What to work on:
Copy each line from the records below in which the word "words" is found.

Records from a dataset
.....

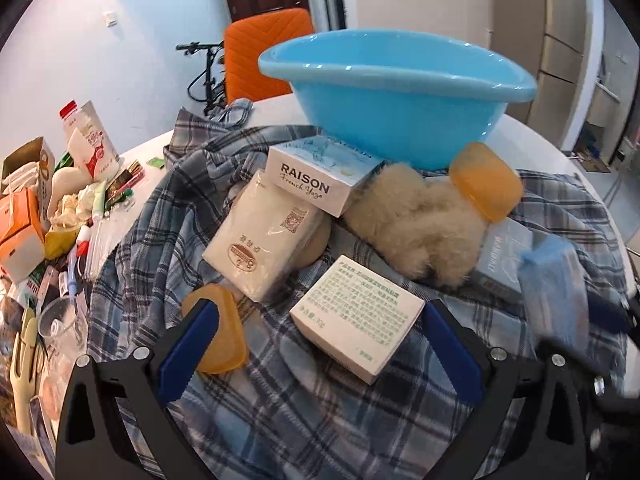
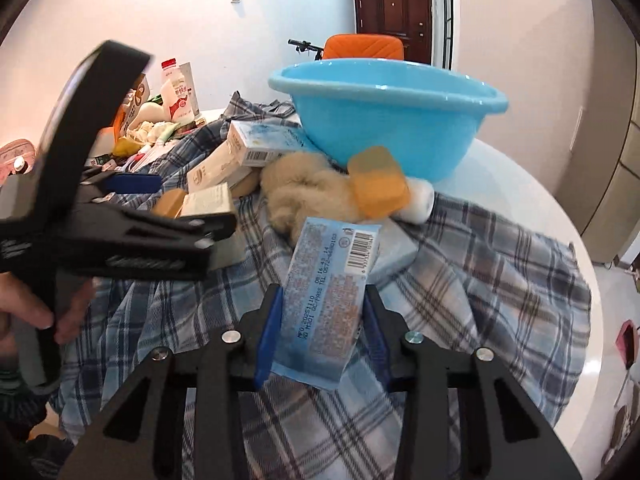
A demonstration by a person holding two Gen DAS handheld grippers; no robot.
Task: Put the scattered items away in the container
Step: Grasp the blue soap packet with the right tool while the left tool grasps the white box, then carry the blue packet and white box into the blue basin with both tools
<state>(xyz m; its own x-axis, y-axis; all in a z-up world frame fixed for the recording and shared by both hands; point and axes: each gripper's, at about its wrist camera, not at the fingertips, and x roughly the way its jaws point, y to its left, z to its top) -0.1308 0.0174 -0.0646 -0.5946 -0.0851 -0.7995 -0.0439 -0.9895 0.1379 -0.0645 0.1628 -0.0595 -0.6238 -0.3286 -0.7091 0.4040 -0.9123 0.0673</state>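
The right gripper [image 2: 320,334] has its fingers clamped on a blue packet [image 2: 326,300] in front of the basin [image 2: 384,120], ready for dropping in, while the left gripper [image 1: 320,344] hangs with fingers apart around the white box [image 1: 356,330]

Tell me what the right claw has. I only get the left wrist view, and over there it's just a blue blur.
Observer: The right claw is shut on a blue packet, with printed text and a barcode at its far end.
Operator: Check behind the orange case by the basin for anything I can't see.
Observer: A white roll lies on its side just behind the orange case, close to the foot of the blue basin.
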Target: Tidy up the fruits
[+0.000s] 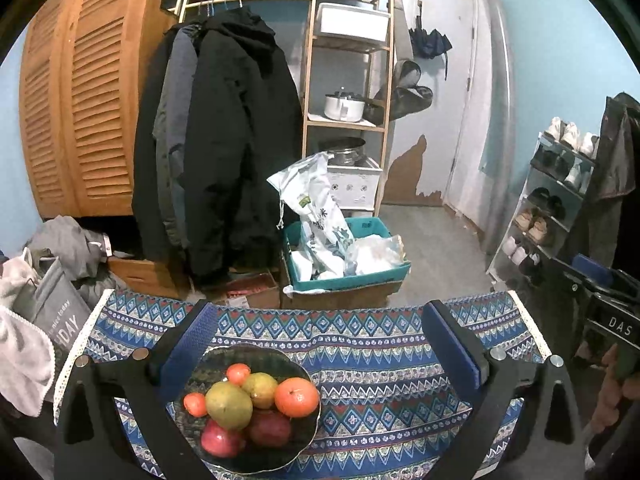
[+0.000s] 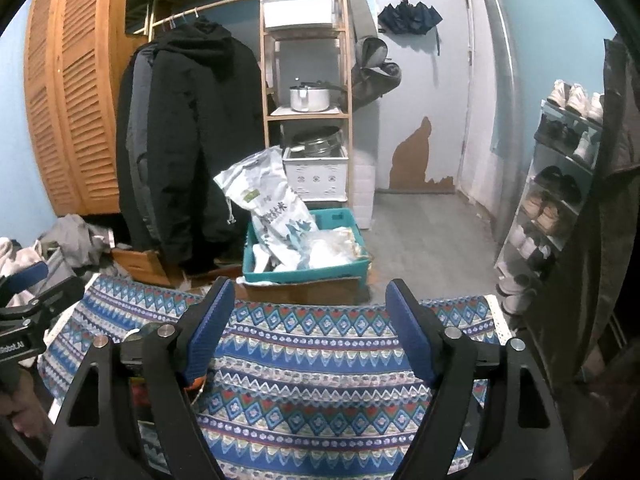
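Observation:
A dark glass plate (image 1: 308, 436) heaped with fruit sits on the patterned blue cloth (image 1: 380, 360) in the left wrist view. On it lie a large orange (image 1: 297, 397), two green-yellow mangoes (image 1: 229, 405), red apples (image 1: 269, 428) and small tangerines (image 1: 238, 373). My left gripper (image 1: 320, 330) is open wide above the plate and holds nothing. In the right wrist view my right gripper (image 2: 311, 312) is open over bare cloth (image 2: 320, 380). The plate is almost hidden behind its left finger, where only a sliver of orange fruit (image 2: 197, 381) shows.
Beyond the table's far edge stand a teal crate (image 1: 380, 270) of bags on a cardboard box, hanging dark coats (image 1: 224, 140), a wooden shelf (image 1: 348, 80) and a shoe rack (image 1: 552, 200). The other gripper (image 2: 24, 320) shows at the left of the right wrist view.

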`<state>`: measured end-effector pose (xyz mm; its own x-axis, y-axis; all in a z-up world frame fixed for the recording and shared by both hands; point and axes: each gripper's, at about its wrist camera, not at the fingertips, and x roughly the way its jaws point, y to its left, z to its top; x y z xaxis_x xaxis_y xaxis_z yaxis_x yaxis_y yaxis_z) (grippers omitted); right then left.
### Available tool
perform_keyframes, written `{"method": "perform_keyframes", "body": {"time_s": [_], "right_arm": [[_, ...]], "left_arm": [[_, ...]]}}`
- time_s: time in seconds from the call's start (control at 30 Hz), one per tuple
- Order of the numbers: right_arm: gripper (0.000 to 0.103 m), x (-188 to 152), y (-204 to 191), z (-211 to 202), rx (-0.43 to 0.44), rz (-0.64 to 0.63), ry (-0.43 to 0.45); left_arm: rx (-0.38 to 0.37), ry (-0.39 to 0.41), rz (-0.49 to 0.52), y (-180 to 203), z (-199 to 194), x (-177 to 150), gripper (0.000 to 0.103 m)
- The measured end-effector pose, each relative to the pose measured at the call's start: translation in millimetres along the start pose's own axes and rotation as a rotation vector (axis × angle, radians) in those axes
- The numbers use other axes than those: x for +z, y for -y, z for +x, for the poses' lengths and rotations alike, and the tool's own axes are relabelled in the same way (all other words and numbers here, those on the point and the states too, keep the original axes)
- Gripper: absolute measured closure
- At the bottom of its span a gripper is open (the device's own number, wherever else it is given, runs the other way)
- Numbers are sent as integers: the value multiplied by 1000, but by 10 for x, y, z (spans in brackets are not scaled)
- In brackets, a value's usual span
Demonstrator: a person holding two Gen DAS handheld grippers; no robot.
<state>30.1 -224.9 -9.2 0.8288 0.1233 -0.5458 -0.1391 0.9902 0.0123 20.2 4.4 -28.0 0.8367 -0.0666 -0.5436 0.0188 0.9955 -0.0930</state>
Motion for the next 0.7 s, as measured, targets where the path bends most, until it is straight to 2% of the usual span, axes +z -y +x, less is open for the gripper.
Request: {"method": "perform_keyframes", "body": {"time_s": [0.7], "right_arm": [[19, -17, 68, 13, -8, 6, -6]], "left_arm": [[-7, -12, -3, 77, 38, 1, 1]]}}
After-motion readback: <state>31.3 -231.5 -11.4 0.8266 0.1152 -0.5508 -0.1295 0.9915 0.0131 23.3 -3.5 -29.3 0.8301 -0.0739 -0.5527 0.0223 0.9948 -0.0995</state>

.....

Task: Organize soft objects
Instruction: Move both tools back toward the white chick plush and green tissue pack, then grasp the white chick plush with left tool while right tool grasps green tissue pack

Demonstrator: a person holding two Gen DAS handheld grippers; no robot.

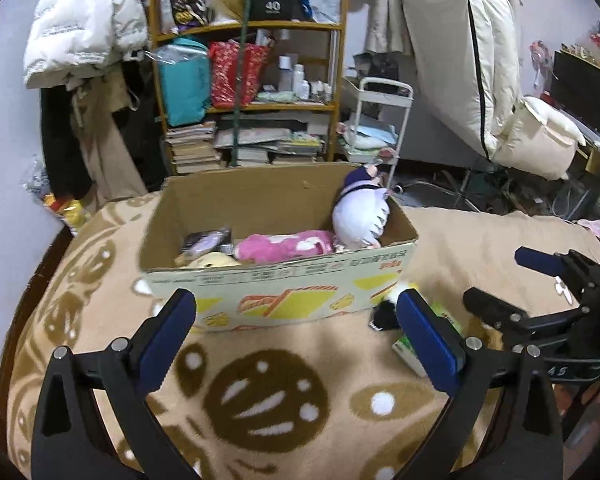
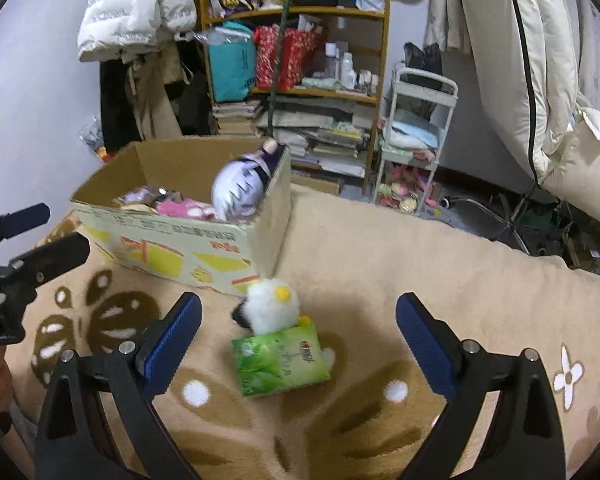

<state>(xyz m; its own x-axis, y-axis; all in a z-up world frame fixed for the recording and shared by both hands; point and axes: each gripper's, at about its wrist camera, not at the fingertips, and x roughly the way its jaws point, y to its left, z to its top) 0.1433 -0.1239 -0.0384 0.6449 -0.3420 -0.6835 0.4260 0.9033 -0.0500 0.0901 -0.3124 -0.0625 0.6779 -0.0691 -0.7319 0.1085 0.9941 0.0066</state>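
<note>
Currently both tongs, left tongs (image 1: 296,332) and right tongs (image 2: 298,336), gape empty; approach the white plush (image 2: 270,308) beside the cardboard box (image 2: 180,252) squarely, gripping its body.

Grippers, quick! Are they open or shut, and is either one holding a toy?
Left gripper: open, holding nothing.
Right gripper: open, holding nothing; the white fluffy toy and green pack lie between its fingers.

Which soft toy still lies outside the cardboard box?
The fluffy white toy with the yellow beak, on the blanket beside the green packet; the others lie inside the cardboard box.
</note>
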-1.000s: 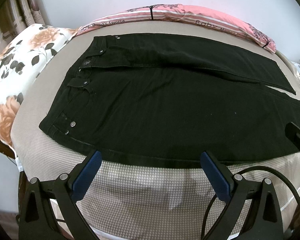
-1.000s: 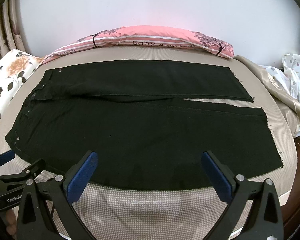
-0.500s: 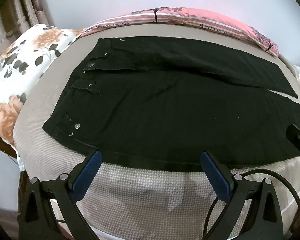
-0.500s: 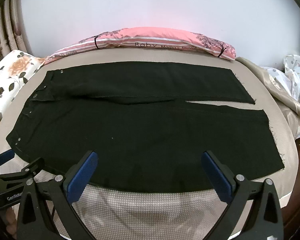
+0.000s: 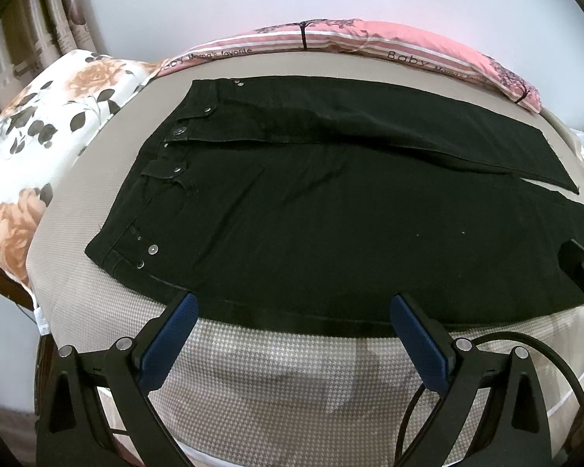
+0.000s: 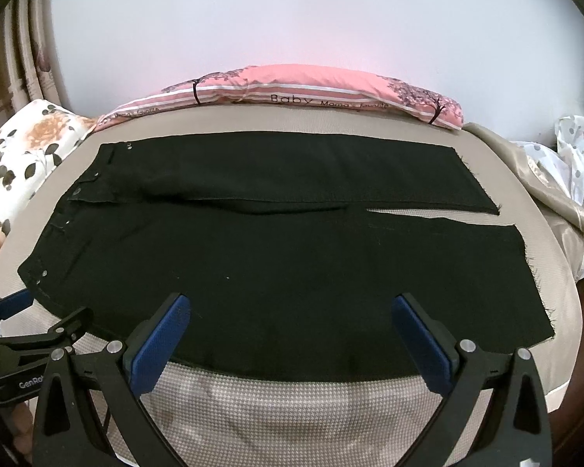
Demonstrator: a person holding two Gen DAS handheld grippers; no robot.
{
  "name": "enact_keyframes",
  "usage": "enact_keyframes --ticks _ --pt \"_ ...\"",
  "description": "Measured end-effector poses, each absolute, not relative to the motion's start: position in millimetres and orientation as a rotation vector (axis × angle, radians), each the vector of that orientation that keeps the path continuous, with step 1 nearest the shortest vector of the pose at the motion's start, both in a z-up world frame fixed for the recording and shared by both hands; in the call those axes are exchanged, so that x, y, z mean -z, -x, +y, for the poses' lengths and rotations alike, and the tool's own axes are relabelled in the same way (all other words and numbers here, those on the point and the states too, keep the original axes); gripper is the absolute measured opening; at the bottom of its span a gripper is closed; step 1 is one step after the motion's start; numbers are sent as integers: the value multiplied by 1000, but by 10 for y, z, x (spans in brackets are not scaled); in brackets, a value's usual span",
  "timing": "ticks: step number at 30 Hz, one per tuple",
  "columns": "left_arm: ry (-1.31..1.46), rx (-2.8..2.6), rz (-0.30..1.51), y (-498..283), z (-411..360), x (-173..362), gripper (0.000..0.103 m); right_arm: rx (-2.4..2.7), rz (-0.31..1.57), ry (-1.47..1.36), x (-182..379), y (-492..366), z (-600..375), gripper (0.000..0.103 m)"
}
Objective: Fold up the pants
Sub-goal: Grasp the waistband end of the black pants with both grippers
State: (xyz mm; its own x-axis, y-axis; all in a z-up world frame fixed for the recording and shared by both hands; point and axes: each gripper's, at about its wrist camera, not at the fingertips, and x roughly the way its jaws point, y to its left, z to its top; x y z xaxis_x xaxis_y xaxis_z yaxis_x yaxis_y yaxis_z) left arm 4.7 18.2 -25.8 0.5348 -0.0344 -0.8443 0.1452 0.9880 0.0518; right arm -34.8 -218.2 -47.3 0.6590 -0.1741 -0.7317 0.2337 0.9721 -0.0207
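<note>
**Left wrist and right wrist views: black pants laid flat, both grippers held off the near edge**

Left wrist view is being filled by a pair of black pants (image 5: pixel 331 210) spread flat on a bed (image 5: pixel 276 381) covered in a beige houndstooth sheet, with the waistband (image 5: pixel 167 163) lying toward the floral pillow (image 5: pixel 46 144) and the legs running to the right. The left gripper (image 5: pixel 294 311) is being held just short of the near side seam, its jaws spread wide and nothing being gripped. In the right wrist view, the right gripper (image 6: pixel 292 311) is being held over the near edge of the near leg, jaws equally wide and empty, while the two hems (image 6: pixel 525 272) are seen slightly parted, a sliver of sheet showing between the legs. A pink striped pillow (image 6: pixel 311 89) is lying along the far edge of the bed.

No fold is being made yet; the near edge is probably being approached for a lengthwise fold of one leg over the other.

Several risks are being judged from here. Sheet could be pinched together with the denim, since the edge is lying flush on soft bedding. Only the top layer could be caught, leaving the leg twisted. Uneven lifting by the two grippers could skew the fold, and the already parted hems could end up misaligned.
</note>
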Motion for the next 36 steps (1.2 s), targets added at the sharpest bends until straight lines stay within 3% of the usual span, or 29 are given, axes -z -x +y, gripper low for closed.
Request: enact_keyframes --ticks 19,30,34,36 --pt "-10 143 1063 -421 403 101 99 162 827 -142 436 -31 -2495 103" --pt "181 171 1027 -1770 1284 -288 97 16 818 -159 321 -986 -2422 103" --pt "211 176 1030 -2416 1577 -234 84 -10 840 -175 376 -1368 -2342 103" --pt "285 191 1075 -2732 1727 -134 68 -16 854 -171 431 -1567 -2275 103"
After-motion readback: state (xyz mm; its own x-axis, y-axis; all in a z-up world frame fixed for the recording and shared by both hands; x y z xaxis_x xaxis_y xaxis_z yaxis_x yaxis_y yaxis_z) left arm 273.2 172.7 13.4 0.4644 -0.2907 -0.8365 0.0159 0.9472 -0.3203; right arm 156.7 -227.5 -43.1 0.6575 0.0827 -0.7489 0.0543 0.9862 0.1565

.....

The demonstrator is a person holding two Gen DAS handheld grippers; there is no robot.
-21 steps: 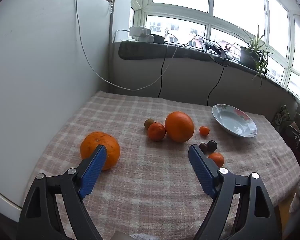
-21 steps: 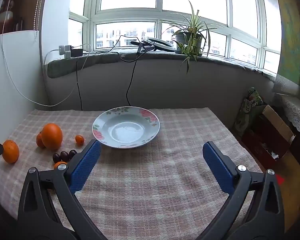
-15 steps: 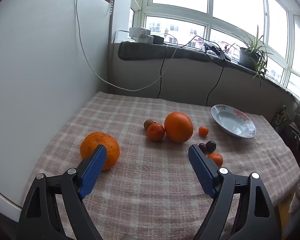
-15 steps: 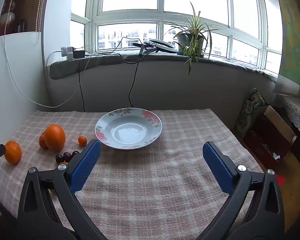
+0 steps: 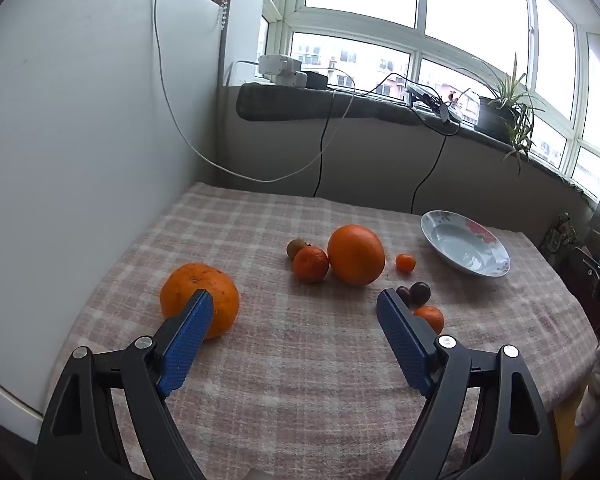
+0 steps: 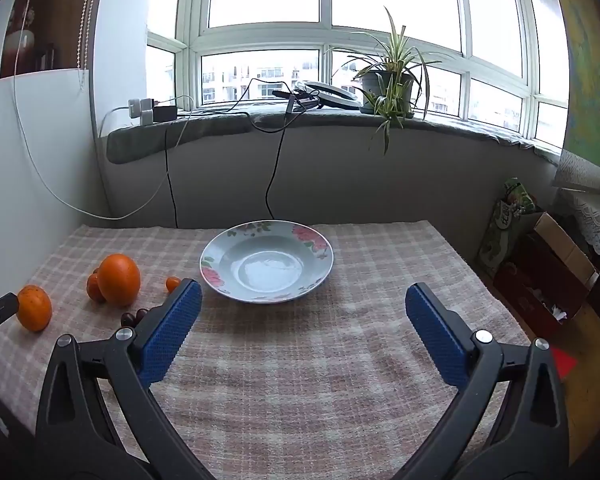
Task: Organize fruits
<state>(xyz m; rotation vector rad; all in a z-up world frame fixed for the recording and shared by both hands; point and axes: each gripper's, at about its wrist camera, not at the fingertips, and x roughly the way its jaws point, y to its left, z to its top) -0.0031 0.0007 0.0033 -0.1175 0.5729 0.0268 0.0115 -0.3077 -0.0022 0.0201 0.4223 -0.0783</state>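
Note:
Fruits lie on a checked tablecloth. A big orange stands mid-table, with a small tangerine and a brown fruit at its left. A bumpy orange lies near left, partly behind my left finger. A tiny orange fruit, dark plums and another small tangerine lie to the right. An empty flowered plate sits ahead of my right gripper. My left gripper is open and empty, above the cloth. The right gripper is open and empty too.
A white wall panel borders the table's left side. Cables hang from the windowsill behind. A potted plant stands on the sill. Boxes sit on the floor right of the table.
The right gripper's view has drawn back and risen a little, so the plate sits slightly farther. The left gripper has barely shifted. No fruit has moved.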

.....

Exercise response:
- The numbers use other axes than those: x for +z, y for -y, z for +x, for the poses' lengths and rotations alike, and the tool's own axes are relabelled in the same way (all other words and numbers here, those on the point and the states too, keep the original axes)
  "description": "Measured end-effector poses, each absolute, not relative to the motion's start: position in millimetres and orientation as a rotation vector (axis × angle, radians), each the vector of that orientation that keeps the path continuous, with step 1 nearest the shortest vector of the pose at the motion's start, both in a z-up world frame fixed for the recording and shared by both hands; in the call those axes are exchanged, so that x, y, z mean -z, -x, +y, for the poses' lengths and rotations alike, and the tool's own axes are relabelled in the same way (all other words and numbers here, those on the point and the states too, keep the original axes); gripper is the absolute measured opening; at the bottom of its span a gripper is closed; step 1 is one step after the motion's start; numbers are sent as integers: the value multiplied by 1000, but by 10 for y, z, x (spans in brackets are not scaled); in brackets, a value's usual span",

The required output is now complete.